[What to do] Word for word, restate the line containing "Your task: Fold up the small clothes" and all the lines that come after it in the entries below. Include nothing from before it.

[Material provided]
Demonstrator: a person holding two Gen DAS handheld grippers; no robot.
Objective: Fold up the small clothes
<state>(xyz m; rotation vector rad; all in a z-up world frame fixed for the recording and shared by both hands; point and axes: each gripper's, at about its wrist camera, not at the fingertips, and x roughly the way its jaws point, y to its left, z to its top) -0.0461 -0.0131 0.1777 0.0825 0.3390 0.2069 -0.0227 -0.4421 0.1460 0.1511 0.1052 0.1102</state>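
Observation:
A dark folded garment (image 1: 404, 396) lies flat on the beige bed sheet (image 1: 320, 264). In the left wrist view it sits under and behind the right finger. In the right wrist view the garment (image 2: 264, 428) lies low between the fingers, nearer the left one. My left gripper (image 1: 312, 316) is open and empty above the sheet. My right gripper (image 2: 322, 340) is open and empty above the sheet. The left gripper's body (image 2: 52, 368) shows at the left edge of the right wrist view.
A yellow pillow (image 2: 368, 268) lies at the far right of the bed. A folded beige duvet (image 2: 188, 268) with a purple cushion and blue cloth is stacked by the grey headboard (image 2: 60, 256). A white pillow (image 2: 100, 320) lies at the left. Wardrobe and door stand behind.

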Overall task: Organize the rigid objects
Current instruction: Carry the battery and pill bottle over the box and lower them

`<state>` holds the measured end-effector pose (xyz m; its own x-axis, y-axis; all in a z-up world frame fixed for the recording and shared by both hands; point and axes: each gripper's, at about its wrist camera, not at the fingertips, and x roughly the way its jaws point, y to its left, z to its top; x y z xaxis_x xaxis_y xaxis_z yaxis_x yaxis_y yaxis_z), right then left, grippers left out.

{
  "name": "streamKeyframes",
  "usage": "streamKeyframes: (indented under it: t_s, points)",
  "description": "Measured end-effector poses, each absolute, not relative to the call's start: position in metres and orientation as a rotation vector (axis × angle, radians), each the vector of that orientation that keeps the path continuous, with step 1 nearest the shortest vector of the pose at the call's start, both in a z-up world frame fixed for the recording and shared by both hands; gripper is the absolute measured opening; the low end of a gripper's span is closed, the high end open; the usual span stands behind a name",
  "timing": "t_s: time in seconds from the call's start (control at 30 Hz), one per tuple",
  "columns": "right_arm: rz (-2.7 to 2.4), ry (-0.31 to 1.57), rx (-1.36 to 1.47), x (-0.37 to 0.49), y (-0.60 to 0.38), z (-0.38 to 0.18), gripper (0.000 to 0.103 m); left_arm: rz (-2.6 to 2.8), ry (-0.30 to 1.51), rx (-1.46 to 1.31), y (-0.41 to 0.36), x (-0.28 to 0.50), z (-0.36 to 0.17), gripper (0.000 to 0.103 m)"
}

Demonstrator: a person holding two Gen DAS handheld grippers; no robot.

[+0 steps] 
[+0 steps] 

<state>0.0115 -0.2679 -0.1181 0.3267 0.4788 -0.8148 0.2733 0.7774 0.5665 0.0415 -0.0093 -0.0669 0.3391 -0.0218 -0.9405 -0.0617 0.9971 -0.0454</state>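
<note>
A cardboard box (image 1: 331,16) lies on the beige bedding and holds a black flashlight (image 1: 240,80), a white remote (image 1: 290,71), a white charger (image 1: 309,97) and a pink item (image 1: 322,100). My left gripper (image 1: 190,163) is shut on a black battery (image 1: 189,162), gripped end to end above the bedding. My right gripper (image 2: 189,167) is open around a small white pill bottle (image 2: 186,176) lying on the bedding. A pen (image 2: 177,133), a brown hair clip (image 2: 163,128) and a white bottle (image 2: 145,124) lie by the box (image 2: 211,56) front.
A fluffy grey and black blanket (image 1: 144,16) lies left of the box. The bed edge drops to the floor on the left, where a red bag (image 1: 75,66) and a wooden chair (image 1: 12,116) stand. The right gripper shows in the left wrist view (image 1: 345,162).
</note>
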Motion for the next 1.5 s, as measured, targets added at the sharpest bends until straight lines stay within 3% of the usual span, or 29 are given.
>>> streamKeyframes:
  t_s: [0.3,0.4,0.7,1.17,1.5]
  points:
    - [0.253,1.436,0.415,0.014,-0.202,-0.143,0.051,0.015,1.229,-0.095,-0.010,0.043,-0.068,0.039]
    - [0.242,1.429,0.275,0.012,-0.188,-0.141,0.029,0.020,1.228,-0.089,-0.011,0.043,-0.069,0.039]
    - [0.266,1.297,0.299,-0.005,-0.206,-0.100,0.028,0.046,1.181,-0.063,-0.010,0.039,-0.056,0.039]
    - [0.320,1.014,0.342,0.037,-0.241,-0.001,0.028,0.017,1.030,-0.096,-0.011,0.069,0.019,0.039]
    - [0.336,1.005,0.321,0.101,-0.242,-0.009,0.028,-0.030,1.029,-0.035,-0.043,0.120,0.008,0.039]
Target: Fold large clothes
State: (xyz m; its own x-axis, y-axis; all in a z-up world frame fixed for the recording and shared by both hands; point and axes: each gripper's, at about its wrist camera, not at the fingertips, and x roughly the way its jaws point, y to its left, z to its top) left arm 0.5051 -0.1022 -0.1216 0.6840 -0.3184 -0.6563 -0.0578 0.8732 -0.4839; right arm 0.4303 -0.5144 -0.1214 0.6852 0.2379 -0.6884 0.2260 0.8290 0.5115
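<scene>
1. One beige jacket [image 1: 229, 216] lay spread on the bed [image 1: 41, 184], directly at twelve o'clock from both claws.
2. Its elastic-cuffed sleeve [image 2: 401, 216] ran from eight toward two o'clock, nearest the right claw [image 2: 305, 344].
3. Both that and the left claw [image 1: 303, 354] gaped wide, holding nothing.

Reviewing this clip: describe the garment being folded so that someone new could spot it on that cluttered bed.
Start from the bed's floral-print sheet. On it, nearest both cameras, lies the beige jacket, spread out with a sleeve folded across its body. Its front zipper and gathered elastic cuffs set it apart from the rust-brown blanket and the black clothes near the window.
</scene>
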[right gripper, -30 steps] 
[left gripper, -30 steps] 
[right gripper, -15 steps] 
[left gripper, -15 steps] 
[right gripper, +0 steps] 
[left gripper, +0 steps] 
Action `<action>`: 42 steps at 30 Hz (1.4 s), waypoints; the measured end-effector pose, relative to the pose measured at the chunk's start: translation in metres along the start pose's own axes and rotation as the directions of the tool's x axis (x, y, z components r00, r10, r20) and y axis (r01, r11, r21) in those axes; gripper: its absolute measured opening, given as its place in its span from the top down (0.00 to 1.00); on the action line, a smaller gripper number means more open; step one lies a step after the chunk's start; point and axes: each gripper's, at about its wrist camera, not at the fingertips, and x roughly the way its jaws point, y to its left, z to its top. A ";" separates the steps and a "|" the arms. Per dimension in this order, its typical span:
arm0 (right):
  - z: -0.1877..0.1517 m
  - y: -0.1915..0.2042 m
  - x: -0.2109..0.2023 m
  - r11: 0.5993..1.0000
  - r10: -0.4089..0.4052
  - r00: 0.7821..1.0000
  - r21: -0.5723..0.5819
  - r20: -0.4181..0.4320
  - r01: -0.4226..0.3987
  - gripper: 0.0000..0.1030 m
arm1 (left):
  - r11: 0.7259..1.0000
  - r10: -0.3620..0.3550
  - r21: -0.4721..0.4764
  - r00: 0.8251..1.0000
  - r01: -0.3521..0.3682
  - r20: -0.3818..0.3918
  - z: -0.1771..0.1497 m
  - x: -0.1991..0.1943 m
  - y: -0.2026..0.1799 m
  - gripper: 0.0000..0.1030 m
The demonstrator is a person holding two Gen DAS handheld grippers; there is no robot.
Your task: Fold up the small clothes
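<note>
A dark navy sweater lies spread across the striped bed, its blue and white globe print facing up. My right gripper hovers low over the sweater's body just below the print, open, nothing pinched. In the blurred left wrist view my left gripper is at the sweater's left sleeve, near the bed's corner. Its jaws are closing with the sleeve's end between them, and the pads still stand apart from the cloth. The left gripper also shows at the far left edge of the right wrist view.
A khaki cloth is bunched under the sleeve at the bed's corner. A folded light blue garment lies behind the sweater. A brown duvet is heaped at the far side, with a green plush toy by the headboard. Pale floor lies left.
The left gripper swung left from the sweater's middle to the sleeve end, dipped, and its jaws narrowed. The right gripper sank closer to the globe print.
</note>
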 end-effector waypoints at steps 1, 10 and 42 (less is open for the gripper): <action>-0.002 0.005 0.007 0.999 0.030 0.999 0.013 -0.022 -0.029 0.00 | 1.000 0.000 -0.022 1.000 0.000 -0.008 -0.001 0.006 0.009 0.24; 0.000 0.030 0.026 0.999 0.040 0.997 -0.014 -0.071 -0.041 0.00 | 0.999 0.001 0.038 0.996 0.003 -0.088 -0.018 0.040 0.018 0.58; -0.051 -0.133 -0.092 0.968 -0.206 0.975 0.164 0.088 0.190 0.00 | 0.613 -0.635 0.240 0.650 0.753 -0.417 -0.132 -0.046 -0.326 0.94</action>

[Response area]
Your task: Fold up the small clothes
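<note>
A dark navy sweater lies spread across the striped bed, its blue and white globe print facing up. My right gripper hovers low over the sweater's body just below the print, open, nothing pinched. In the blurred left wrist view my left gripper is at the sweater's left sleeve, near the bed's corner. Its jaws are closing with the sleeve's end between them, and the pads still stand apart from the cloth. The left gripper also shows at the far left edge of the right wrist view.
A khaki cloth is bunched under the sleeve at the bed's corner. A folded light blue garment lies behind the sweater. A brown duvet is heaped at the far side, with a green plush toy by the headboard. Pale floor lies left.
The left gripper swung left from the sweater's middle to the sleeve end, dipped, and its jaws narrowed. The right gripper sank closer to the globe print.
</note>
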 end-effector waypoints at steps 1, 10 and 42 (less is open for the gripper): <action>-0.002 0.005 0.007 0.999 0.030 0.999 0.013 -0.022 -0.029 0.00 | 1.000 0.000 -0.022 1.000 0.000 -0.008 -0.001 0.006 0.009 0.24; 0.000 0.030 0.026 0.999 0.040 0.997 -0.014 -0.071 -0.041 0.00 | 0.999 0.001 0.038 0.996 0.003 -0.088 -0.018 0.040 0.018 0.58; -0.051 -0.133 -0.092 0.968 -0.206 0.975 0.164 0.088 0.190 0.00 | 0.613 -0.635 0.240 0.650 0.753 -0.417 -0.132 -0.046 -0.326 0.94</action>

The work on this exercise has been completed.